El Papa ayer en Santa Marta
La Primera Lectura (1Re 11,4-13) nos cuenta la apostasía –digamos así– de Salomón, que no fue fiel al Señor. Cuando era viejo, “sus mujeres desviaron su corazón tras otros dioses”. Antes fue un joven estupendo, que solo pidió al Señor la sabiduría, y Dios lo hizo sabio, hasta el punto de que venían a él los jueces e incluso la Reina de Saba, desde África, con regalos, porque había oído hablar de su sabiduría. Se ve que esta mujer era un poco filósofa y le hizo preguntas difíciles de las que Salomón salió victorioso, porque supo responder.
En aquel tiempo se podía tener más de una esposa, lo que no quiere decir que fuese lícito ser un mujeriego. Pero el corazón de Salomón no se debilitó por haberse casado con esas mujeres –podía hacerlo–, sino porque las había elegido de otro pueblo, con otros dioses. Y Salomón cayó en la trampa cuando sus mujeres le dijeron que adorara a Camós o a Milcón. “Lo mismo hizo con todas sus mujeres extranjeras que quemaban incienso y sacrificaban a sus dioses”. En una palabra, lo permitió todo, y dejó de adorar al único Dios. Con un corazón debilitado por demasiado afecto por las mujeres, el paganismo entró en su vida. Y aquel hombre sabio que había rezado bien pidiendo la sabiduría, cayó hasta ser rechazado por el Señor.
No fue una apostasía de un día para otro, sino una apostasía lenta. También el rey David, su padre, había pecado –de modo fuerte al menos dos veces–, pero enseguida se arrepintió y pidió perdón: y fue fiel al Señor, que lo protegió hasta el final. David lloró por aquel pecado y por la muerte de su hijo Absalón y cuando, antes, huía de él, se humilló pensando en su pecado, cuando la gente lo insultaba. Era santo. Salomón no es santo. El Señor le dio muchos dones, pero él lo desperdició todo porque se dejó debilitar el corazón. No se trata del pecado de una vez, sino de ir resbalando. Las mujeres le desviaron su corazón y el Señor se enfada: “Has desviado tu corazón”. Y esto pasa en nuestra vida. Ninguno de nosotros es un criminal, ni comete pecados gordos, como hizo David con la mujer de Urías. ¿Y dónde está el peligro? En dejarse resbalar lentamente, porque es una caída con anestesia, y no te das cuenta, pues lentamente se resbala, se relativizan las cosas y se pierde la fidelidad a Dios. Esas mujeres eran de otros pueblos, tenían otros dioses, y cuántas veces olvidamos al Señor y entramos “en negociaciones” con otros dioses: el dinero, la vanidad, el orgullo. Eso pasa lentamente, y si no está la gracia de Dios, se pierde todo.

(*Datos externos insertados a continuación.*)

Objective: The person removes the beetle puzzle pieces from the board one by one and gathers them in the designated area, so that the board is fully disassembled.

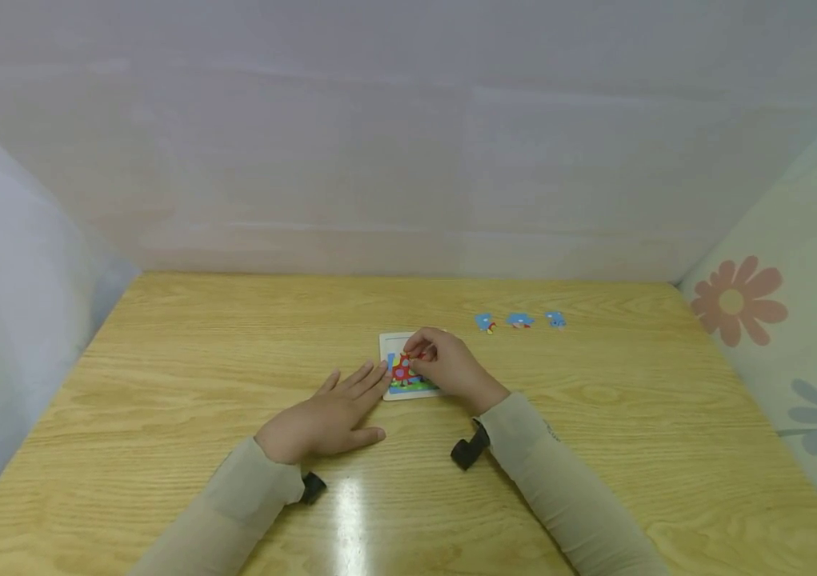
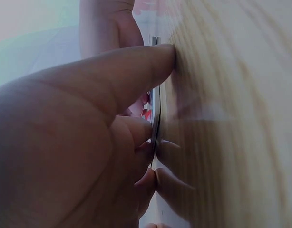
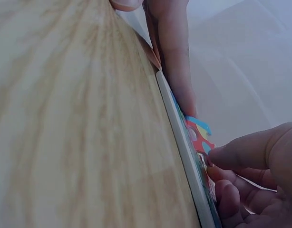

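A small white-framed puzzle board [image 1: 395, 342] lies near the middle of the table, its picture red with blue, yellow and green. My left hand [image 1: 332, 418] is flat and spread, its fingertips touching the board's left edge and the thumb resting on the wood. Over the board's right part, my right hand [image 1: 453, 366] pinches a red puzzle piece [image 3: 201, 136] with yellow and blue patches between thumb and finger. In the right wrist view that piece is tilted up from the board. The right hand hides much of the board in the head view.
Three loose blue puzzle pieces, a left one [image 1: 483, 322], a middle one [image 1: 520, 320] and a right one [image 1: 555, 318], lie in a row behind and right of the board. A pale wall [image 1: 408, 176] closes off the wooden table [image 1: 199, 360] at the back.
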A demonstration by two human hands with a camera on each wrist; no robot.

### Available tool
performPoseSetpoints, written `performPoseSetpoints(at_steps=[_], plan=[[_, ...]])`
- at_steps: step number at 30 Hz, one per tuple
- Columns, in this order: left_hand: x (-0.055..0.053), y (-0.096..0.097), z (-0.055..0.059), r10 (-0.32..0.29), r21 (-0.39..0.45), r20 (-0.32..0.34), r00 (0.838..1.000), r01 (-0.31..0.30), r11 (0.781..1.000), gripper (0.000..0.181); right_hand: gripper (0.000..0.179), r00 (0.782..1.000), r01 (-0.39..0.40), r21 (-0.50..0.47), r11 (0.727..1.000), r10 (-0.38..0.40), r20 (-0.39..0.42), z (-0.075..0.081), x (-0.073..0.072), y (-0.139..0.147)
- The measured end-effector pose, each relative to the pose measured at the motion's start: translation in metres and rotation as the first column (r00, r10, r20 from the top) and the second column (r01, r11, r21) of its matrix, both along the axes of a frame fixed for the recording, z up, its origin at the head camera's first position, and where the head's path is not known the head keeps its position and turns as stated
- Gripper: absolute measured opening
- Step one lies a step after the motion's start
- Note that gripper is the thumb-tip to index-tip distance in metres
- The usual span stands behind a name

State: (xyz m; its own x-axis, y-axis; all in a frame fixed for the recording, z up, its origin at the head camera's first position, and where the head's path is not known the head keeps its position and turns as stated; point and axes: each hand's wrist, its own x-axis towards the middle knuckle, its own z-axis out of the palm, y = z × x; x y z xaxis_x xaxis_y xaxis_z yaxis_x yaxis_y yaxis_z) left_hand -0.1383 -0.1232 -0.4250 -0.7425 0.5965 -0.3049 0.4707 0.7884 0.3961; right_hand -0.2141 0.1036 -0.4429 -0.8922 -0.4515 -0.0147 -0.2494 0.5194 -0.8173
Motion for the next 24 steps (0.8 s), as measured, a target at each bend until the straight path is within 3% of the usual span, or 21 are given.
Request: performPoseSetpoints(at_steps=[7,24], plan=[[0.0,0.0001,0.001,0.002,0.006,0.007,1.0,-0.002,1.0,0.081,0.01,0.998,0.051,-0.071,0.996,-0.048,0.051,0.0004,0.0017,-0.0002],[0.0004,-0.0003,0.0009,-0.003,0.01,-0.007,1.0,0.003,1.0,0.08,0.005,0.99,0.129,-0.122,0.984,-0.122,0.067,-0.0022,0.0023,-0.0032]])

El Salmo 105 dice que mezclarse con los gentiles y actuar como ellos significa hacerse mundanos, paganos. Para nosotros, ese resbalar lento en la vida es caer en la mundanidad, ese es el pecado grave: “Pero si lo hacen todos, sí, no hay problema, no es lo ideal, pero...”: palabras que nos justifican al precio de perder la fidelidad al único Dios. Son los ídolos modernos. Pensemos en el pecado de la mundanidad, de perder lo genuino del Evangelio, lo genuino de la Palabra de Dios, de perder el amor de ese Dios que dio la vida por nosotros. No se puede estar a bien con Dios y con el diablo. Eso lo decimos todos cuando hablamos de una persona que es un poco así: “Ese está a bien con Dios y con el diablo”. Ha perdido la fidelidad. Y, en la práctica, significa no ser fiel ni a Dios ni al diablo.
Pensemos en este pecado de Salomón, pensemos en cómo cayó aquel Salomón sabio, bendecido por el Señor, con toda la herencia de su padre David, cómo cayó lentamente, anestesiado hacia esa idolatría, esa mundanidad, y se le quitó el reino. Pidamos al Señor la gracia de saber cuando nuestro corazón empieza a debilitarse y a resbalar, para detenernos. Será su gracia y su amor quien nos pare si se lo pedimos.